Creation Story
Doomsday is Dan Jurgens’s character. Jurgens designed the creature for the Death of Superman crossover event in 1992, the most ambitious Superman storyline DC had attempted in decades. Superman: The Man of Steel #17 (November 1992) introduced Doomsday as a cameo: a single fist punching through the wall of an underground containment chamber. Jurgens plotted; Brett Breeding inked. The single-panel cameo is structurally similar to Wolverine’s Hulk #180 first appearance: a brief, deliberately obscure introduction that sets up the full reveal in subsequent issues.
Superman #74 (December 1992) is the first full appearance and first cover.

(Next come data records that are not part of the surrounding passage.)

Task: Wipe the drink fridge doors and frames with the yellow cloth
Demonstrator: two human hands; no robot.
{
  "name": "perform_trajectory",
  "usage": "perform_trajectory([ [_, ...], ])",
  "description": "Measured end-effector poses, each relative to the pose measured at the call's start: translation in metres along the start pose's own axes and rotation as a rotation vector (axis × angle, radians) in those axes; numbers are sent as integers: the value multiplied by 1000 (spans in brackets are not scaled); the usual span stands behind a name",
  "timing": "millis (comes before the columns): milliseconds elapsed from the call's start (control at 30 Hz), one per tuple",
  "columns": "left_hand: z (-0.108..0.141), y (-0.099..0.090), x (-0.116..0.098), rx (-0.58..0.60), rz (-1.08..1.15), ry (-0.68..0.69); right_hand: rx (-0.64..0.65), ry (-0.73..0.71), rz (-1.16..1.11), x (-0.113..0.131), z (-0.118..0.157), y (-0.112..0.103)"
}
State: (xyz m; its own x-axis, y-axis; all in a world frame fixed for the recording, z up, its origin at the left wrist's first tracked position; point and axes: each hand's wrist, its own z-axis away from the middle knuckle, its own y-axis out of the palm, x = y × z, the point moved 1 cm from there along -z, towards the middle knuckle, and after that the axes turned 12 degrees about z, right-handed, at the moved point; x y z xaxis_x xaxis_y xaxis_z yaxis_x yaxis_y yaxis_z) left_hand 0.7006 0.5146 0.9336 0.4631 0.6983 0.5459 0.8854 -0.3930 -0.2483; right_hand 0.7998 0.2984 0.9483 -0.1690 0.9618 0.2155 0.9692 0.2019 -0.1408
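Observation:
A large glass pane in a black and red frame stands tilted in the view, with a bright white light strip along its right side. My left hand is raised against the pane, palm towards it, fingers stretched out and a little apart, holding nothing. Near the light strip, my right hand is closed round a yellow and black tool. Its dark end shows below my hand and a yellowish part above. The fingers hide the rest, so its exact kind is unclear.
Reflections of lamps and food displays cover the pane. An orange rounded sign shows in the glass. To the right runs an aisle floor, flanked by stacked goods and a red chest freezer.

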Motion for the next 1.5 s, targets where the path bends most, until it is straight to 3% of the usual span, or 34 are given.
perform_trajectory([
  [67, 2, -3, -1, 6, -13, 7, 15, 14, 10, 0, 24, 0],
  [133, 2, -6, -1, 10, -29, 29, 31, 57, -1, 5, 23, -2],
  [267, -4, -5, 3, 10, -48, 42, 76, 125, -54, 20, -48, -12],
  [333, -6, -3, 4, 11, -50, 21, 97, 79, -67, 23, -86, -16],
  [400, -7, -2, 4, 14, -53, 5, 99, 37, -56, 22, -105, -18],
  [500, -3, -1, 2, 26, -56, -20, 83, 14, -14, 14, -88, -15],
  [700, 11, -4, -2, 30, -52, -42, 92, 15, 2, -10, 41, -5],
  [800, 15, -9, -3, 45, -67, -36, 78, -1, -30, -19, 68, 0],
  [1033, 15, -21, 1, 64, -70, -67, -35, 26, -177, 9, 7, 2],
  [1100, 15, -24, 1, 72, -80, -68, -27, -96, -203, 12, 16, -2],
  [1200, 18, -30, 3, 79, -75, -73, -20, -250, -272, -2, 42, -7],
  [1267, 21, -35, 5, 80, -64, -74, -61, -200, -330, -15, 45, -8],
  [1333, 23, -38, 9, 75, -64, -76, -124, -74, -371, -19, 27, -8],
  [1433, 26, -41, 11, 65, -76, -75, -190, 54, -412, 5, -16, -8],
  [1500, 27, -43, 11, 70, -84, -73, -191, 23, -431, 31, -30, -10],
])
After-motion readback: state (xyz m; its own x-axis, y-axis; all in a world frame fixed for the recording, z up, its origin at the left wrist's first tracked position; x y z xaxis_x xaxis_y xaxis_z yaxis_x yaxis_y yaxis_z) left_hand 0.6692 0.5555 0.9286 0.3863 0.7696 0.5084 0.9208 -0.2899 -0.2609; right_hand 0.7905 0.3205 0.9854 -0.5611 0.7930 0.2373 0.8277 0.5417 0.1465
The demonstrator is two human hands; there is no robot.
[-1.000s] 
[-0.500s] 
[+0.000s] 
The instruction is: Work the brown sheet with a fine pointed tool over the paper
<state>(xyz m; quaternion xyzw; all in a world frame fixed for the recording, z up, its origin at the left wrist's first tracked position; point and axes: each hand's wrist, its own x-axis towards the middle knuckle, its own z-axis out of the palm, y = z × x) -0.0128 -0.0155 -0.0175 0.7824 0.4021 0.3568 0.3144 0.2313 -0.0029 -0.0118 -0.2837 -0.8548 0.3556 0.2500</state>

Doomsday breaks free from the underground bunker and begins a rampage toward Metropolis. The next issue, Superman #75 (January 1993), is the climactic battle: Superman and Doomsday exchange blows on the streets of Metropolis until both fall dead. The cover, depicting Superman’s torn cape draped over a flagpole, is one of the most-reproduced images in modern superhero comics.
The book moved enormous print runs. Superman #75 sold millions of copies across multiple variants (platinum, polybagged, memorial edition, newsstand, direct-market). The Death of Superman event was a cultural phenomenon that crossed into mainstream news coverage and reset what mainstream comics readers expected from major character deaths.
The origin reveal
Superman: The Legacy of Superman #1 (1994) and Superman/Doomsday: Hunter / Prey #1 (1994) revealed Doomsday’s origin. He was engineered on prehistoric Krypton by an alien scientist named Bertron through a brutal cycle of cloning, killing, and re-cloning the resulting creature. Each death of the prototype gave the next iteration adaptive resistance to whatever killed it. The final result is a creature that cannot be killed by the same method twice and continues evolving toward greater destructiveness.
The origin framework explains both Doomsday’s near-invulnerability and his eventual death-and-resurrection cycle. Subsequent stories have brought Doomsday back to life multiple times, with each return treating the character as a force of nature rather than as a conventional villain.
Collector context
Superman #75 is the defining Doomsday key and one of the best-selling single comic books in American history. Print runs were enormous, so high-grade CGC 9.8 census slots are accessible. The book’s cultural weight is more important than its scarcity for collectors. Polybagged platinum, Memorial Edition, and various collector variants carry premiums.
Superman: The Man of Steel #17 (cameo first) is the technical first-appearance key. Modern speculator interest has driven up prices on CGC 9.8 copies; a typical mid-grade is accessible. Superman #74 (first full and first cover) is a third key. All three are required for a complete Doomsday collection.
The 2016 Batman v Superman film and the 2018 The Death of Superman animated movie reset collector demand cyclically; prices on Superman #75 and the buildup issues have moved with each adaptation.